Diyarbakır Gazi Caddesi Ulu Cami'nin hemen yanında 2007 yılında yapılan kazılarda ortaya çıkarılan 1600 yıllık kilise kalıntılarının üzerine, 7 yıl sonra mescit ve türbe yaptırıldı. Ancak kilise kalıntılarının bulunduğu dönemde Müze Müdürlüğü tarafından Kültür ve Turizm Müdürlüğü, Vakıflar Bölge Müdürlüğü ve Tabiat Varlıklarını Koruma Kurulu'na kalıntıların korunması için 7 kez resmi yazı ve raporlar sunulduğu, söz konusu raporlara tahribatı gözler önüne seren fotoğraflar da eklendiği ortaya çıktı. Bütün yazışmalara ve uyarılara rağmen bu konuda önlem alınmadığı belirtildi.
'VAKIFLARIN HİÇ BİR ÖNLEM ALMADIĞI TESPİT EDİLMİŞTİR'
Müze Müdürlüğü'nden resmi kurumlara gönderilen yazıların birinde şu ifadeler yeraldı:
"Bu süreç içinde alanda meydana gelen tahribatlar müdürlüğümüz uzmanlarınca tespit edilmiş olup, ekte sunulan 18.01.2008 gün ve 63 sayılı yazı, 08.02.2008 gün ve 139 sayılı yazı, 21.05.2008 gün ve 455 sayılı yazı, 19.06.2008 gün ve 598 sayılı yazı,  22.07.2008 gün ve 888 sayılı yazı, 02.06.2009 tarihli yazı ve 12.03.2009 gün ve 200 sayılı yazı ve ekleri olmak üzere alan sürekli takip edilmiş ve toplam yedi ayrı rapor ve yazıyla durum belgelenerek, ilgili kurumlarca önlem alınması ve tahribatları gerçekleştirenler hakkında 2863 ve 3386 sayılı yasalara muhalefetten yasal işlemin yapılması istenmiştir. Vakıflar Bölge Müdürlüğünce hiçbir önlem alınmadığı tespit edilmiştir. Ayrıca olumsuz iklim koşullarından korunması için, alanın üstünün geçici çözümlerle de olsa kapatılması Vakıflar Bölge Müdürlüğü'nden talep edilmesine rağmen, buna karşılık önlem alınmadığı görülerek tespit edilmiştir."

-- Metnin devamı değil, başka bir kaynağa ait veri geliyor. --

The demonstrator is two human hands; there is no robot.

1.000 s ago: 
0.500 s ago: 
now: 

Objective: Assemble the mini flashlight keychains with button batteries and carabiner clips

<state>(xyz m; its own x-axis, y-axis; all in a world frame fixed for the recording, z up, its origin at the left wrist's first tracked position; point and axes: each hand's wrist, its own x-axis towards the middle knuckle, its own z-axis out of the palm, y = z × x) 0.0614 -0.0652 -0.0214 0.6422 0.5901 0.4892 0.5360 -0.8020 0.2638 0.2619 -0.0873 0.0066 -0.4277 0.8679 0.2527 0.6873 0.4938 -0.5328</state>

MESCİT ÖNÜMÜZDEKİ AYLARDA AÇILACAK
1600 yıllık kilise kalıntısı üzerine yapılan Sultan Sasa türbesi ve mescidin önümüzdeki aylarda hizmete açılacağı belirtildi. Diyarbakır Valiliği'nden yapılan açıklamada, ortaya çıkan kalıntılar sonucu Koruma Kurulu'nun '1'inci derece tescilli yapı' olarak belirlediği taşınmaz için konservasyon projesinin hazırlanmasının istendiği bildirilmişti.